ADD COMMENT • link updated 5.1 years ago by Gordon Smyth 52k • written 5.1 years ago by omarrafiqued ▴ 50

1

Entering edit mode

They appear to be Entrez IDs, indeed; however, please quote the exact source of your data (and check there yourself) in order to help to confirm this.

For the enrichment work itself, you can eventually use:

topGO
KEGGprofile

Both of these accept Entrez IDs and are both Bioconductor packages.

ADD REPLY • link 5.1 years ago Kevin Blighe ★ 4.0k

0

Entering edit mode

Thanks for the answer.

Do the R libraries you listed below require internet connection.

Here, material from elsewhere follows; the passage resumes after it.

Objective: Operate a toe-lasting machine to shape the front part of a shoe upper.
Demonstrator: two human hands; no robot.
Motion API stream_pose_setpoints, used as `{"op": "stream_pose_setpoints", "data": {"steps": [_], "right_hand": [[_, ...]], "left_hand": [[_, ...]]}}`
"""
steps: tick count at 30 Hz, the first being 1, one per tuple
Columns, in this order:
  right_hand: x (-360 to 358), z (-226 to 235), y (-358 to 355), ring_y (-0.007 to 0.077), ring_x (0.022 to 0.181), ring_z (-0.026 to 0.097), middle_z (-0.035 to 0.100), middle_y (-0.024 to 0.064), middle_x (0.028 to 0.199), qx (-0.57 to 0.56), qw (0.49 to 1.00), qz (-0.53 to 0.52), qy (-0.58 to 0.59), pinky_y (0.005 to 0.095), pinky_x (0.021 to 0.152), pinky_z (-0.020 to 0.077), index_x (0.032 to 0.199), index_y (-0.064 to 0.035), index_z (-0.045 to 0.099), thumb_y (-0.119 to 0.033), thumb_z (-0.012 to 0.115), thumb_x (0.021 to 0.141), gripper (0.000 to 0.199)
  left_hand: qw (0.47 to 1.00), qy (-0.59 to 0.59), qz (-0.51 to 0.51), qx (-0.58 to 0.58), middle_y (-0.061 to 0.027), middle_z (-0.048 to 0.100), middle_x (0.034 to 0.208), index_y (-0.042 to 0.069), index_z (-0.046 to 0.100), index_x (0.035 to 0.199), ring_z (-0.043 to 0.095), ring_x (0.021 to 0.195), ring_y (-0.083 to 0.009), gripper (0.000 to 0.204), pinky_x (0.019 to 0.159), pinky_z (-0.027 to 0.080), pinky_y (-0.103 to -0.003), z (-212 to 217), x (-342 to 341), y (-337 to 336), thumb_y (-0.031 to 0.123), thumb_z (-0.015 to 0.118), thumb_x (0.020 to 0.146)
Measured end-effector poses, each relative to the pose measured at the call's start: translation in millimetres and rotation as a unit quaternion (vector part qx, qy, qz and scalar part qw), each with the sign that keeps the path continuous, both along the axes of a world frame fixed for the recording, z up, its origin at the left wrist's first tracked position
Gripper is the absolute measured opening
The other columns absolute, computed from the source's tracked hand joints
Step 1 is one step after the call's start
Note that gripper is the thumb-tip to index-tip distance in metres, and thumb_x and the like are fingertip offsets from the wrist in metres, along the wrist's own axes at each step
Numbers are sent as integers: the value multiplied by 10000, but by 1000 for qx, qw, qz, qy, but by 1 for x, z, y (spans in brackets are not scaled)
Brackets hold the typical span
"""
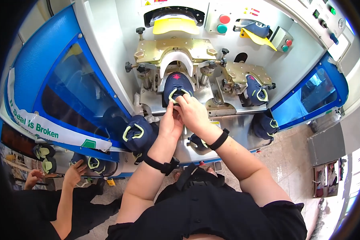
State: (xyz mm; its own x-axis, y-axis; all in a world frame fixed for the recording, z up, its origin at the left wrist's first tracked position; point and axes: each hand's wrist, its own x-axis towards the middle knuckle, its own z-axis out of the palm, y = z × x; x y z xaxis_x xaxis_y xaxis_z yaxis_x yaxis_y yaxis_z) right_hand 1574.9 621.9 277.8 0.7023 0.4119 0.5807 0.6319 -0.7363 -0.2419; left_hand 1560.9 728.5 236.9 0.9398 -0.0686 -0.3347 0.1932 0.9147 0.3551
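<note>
A navy shoe (179,81) with pale lime collar trim and a pink mark on its front sits in a machine, toe away from me. A white U-shaped pad (176,60) under a gold-coloured plate (178,47) arches around its toe. My left hand (171,122) and my right hand (193,113) meet at the shoe's near collar. Their fingers are pinched together there, the right over the left; the fingertips partly hide the collar edge.
A second navy shoe (253,90) sits in a smaller station at right. More shoes stand left (137,133) and right (264,125) on the metal ledge. A blue windowed door (70,86) flanks the left side. At lower left, a co-worker's hand (74,173) touches shoes.
</note>
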Motion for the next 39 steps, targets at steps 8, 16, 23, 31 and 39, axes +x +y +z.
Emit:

I downloaded the data from the following link:

http://gdac.broadinstitute.org/runs/stddata_201504_02/data/BRCA/20150402/

With the following file name.

gdac.broadinstitute.orgBRCA.MergernaseqilluminahiseqrnasequnceduLevel3geneexpression_data.Level3.2015040200.0.0.tar.gz

ADD REPLY • link 5.1 years ago omarrafiqued ▴ 50

1

Entering edit mode

Thanks. Then —yes— they are likely Entrez IDs. For your other question, I believe they require an Internet connection. Can you not check that yourself ... ?

ADD REPLY • link 5.1 years ago Kevin Blighe ★ 4.0k

0

Entering edit mode

I have very limited access to the internet...so I had to ask...Thanks for the answers.

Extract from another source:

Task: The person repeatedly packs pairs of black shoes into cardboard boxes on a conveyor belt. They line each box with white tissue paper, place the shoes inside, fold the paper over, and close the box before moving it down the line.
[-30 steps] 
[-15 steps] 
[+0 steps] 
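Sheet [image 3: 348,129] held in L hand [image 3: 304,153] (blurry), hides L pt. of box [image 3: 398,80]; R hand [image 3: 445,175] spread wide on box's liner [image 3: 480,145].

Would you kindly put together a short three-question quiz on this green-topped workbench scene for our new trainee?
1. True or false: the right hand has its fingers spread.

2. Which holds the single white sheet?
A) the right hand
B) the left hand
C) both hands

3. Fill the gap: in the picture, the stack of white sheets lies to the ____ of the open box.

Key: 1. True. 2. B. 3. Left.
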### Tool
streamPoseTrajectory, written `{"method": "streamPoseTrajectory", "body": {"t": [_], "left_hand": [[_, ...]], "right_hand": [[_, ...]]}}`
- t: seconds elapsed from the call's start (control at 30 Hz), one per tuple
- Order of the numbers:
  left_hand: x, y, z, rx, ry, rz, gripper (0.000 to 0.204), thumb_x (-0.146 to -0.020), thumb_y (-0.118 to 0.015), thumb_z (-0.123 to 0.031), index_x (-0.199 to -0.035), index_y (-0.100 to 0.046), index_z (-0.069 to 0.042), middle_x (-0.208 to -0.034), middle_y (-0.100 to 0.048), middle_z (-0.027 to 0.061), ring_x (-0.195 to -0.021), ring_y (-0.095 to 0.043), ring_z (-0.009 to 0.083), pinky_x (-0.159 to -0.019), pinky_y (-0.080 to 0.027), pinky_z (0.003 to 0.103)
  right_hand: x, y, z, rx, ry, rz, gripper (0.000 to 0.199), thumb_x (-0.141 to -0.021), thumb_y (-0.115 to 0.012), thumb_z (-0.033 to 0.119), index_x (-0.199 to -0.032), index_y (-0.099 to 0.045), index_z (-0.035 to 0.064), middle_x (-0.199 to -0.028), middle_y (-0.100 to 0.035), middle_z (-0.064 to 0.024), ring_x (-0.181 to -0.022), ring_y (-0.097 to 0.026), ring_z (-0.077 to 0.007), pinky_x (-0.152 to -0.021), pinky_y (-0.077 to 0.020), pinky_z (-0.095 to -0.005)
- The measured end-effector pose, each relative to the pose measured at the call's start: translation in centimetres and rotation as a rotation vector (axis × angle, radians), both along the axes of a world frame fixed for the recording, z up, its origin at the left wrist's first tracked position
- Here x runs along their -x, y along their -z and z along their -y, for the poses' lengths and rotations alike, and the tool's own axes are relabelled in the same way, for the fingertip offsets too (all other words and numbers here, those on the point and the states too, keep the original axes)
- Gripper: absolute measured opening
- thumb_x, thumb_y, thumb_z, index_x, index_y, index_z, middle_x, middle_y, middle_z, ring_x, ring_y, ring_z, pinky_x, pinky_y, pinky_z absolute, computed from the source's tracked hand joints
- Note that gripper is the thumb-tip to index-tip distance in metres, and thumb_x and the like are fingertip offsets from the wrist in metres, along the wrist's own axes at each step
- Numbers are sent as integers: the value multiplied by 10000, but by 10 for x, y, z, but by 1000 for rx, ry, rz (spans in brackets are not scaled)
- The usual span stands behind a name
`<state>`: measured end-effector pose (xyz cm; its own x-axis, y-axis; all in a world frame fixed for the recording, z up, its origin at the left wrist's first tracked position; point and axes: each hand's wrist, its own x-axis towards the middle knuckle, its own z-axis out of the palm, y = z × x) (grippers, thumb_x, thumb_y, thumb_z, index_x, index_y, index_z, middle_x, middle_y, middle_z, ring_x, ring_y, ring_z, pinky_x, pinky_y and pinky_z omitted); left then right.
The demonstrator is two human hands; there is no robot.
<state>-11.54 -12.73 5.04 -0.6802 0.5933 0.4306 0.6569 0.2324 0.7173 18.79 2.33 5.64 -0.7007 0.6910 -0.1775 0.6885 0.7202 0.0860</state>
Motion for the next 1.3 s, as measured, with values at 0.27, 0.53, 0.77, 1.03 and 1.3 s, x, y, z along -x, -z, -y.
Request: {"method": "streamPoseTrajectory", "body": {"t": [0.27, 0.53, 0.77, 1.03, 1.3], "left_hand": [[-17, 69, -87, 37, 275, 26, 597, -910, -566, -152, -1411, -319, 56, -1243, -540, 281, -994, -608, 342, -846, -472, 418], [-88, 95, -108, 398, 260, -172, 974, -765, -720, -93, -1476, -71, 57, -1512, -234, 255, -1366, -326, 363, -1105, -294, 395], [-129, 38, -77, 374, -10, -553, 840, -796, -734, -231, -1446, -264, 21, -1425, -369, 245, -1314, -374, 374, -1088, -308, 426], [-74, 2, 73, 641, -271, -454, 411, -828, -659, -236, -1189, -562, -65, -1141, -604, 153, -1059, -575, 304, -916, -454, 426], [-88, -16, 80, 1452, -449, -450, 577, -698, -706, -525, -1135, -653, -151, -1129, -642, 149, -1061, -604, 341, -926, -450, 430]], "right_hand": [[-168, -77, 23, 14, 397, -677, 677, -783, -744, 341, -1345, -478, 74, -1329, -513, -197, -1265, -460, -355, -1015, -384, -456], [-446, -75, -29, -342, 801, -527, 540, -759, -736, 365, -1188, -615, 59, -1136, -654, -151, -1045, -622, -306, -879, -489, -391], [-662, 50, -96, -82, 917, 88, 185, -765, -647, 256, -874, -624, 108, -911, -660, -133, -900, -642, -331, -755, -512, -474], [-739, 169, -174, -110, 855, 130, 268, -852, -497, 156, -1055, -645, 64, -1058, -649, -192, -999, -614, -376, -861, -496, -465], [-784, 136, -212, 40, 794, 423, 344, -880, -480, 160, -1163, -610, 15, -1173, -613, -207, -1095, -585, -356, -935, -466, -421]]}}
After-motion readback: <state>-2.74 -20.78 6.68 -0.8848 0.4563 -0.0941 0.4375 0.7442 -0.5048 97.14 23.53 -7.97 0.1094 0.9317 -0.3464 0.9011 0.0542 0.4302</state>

ADD REPLY • link 5.1 years ago omarrafiqued ▴ 50

score 3 · Accepted Answer · 2020-02-15

The row.names you show do appear to be human Entrez Gene Ids.

You added a limma tag to your question and I am guessing that you have used limma before. So you would know that there are several pathway analysis functions provided by limma and they all work with Entrez Gene Ids. Of all the gene set testing functions provided by limma (roast, fry, camera, wilcoxGST, goana and kegga), only kegga requires in internet connection. The kegga internet requirement is unavoidable because of KEGG's licensing restrictions.

For example, if the top row of genes in your question was your gene list, a GO analysis could be done by

Genes <- c("1","87769","144568","2","53947","65985","51166" 
g <- goana(Genes)
topGO(g)

provided you have the Bioconductor limma, GO.db and org.Hs.eg.db packages installed.

There are plenty of examples showing how to do pathway enrichment analyses in the context of a limma or edgeR differential expression analysis, for example

Of course you can't do an enrichment analysis until you have a gene list and you won't have a gene list until you undertake a differential expression analysis. At the moment you haven't mentioned any analysis.